World Tibet Network News Wednesday, March 11, 1998
By Elaine Kurtenbach, Associated Press
BEIJING, March 11, 1998 (AP) An ongoing Communist Party campaign to instill patriotism and impose order is "totally necessary" to prevent chaos and theft at Tibetan Buddhist monasteries, a senior Tibetan official said Wednesday.
Raidi, chairman of Tibet's regional congress and a senior Communist Party official, said 35,000 monks and nuns at more than 700 religious sites had been "rectified" in such political programs.
Such measures were essential to impose order, arrange the financial affairs of the religious institutions and help prevent "rampant theft" of priceless relics, he said, contending that most Tibetans supported the campaign.
Critics accuse China of using the 2-year-old campaign to purge monasteries of monks and nuns loyal to the Dalai Lama, Tibet's exiled spiritual leader, and to suppress Buddhism by closing down monasteries and forcing their residents to return to secular life.

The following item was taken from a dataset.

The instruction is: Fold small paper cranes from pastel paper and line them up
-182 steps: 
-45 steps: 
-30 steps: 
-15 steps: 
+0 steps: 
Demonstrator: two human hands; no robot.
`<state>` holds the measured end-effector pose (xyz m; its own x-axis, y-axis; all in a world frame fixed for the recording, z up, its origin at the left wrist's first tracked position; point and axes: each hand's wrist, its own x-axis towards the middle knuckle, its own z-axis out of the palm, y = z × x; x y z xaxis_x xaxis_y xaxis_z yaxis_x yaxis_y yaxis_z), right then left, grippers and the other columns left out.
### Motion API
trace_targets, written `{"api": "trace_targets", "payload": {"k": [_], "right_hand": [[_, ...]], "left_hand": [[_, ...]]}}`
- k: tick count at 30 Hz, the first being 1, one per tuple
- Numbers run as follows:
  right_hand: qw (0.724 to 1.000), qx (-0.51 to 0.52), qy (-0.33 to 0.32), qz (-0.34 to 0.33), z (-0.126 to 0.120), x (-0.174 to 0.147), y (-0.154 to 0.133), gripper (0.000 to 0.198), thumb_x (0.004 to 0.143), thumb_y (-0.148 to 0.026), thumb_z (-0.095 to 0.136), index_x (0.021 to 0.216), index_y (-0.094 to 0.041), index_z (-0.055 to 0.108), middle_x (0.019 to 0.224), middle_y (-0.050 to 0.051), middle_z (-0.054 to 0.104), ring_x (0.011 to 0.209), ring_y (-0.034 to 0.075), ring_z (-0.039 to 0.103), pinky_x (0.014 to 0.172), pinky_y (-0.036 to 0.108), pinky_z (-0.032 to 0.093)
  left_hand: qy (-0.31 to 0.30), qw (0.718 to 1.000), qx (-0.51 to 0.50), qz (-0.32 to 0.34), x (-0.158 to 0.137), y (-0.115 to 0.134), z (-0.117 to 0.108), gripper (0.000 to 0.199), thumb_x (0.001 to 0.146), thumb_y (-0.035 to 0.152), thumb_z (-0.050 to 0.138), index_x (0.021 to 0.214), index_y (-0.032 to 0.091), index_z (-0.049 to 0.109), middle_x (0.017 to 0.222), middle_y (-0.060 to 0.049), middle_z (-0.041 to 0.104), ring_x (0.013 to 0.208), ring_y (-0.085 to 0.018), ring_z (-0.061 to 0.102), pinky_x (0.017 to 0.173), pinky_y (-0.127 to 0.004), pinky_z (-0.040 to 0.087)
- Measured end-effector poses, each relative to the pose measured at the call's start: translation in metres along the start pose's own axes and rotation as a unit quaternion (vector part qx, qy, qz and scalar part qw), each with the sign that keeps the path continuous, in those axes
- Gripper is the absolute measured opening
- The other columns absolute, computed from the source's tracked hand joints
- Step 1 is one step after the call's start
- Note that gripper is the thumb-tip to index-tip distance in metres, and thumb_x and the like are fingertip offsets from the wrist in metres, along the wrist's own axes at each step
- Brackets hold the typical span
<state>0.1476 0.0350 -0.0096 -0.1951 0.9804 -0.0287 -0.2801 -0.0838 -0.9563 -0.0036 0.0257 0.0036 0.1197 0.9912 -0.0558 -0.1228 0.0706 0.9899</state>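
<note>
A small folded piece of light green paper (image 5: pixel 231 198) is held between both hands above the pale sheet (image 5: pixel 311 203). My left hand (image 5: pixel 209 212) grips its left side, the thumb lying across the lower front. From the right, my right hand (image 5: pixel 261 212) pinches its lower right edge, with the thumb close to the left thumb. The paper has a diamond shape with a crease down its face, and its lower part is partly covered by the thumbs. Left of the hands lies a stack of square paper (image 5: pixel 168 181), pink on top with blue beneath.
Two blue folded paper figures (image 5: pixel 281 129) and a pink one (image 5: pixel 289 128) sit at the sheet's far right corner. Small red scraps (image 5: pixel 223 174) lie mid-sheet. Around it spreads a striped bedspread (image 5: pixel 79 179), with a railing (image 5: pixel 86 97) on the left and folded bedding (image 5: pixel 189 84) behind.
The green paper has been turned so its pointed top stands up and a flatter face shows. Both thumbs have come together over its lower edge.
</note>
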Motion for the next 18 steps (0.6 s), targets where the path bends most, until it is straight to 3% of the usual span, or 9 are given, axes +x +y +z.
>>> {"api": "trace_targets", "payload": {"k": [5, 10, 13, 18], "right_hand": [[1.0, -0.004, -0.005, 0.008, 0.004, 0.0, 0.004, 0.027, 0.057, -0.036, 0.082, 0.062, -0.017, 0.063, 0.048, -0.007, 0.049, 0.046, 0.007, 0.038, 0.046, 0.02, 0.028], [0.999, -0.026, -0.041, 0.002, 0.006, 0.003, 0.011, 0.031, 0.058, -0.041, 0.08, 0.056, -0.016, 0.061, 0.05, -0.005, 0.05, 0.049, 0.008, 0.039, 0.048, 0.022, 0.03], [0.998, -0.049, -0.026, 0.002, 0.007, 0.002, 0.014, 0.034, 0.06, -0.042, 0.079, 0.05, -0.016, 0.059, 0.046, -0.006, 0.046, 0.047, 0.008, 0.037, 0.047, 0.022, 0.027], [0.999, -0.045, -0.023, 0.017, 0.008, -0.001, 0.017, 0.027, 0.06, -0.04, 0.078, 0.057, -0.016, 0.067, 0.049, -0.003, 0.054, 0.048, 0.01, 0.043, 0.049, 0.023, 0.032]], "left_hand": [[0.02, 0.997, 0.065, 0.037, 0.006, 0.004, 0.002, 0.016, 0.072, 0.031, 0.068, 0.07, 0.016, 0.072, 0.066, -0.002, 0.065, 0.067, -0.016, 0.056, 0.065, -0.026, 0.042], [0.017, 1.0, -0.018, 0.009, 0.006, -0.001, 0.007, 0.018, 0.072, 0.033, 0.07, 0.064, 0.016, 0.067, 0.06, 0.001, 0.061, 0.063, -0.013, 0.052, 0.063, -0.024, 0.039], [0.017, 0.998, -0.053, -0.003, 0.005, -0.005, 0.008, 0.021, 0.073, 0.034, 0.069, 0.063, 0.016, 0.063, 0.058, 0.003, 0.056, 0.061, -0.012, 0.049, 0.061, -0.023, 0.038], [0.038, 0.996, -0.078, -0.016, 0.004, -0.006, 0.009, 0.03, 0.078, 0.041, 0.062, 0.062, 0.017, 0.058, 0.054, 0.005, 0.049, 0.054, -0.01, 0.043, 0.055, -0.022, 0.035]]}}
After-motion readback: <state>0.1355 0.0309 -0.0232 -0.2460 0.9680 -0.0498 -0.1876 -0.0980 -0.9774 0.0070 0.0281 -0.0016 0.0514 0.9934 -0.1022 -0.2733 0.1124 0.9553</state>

Chinese officials argue that they are justified in rooting out "splittists" whom the government suspects of favoring independence for their homeland.
"It is totally necessary to launch patriotic education among the citizens and in the monasteries," Raidi said. "This is designed to maintain the unity of the motherland and to help people to love the motherland."
He and Gyaincain Norbu, chairman of the Tibet autonomous region, defended Chinese rule in Tibet, noting that the government has invested more than $36 million on restoring temples and other religious sites, carried out hundreds of projects to promote economic development and dispatched more than 600 officials since 1994 to serve the Tibetan people.
Both defended China's treatment of the Tibetan people, contending that they enjoyed greater religious freedom and prosperity than ever before.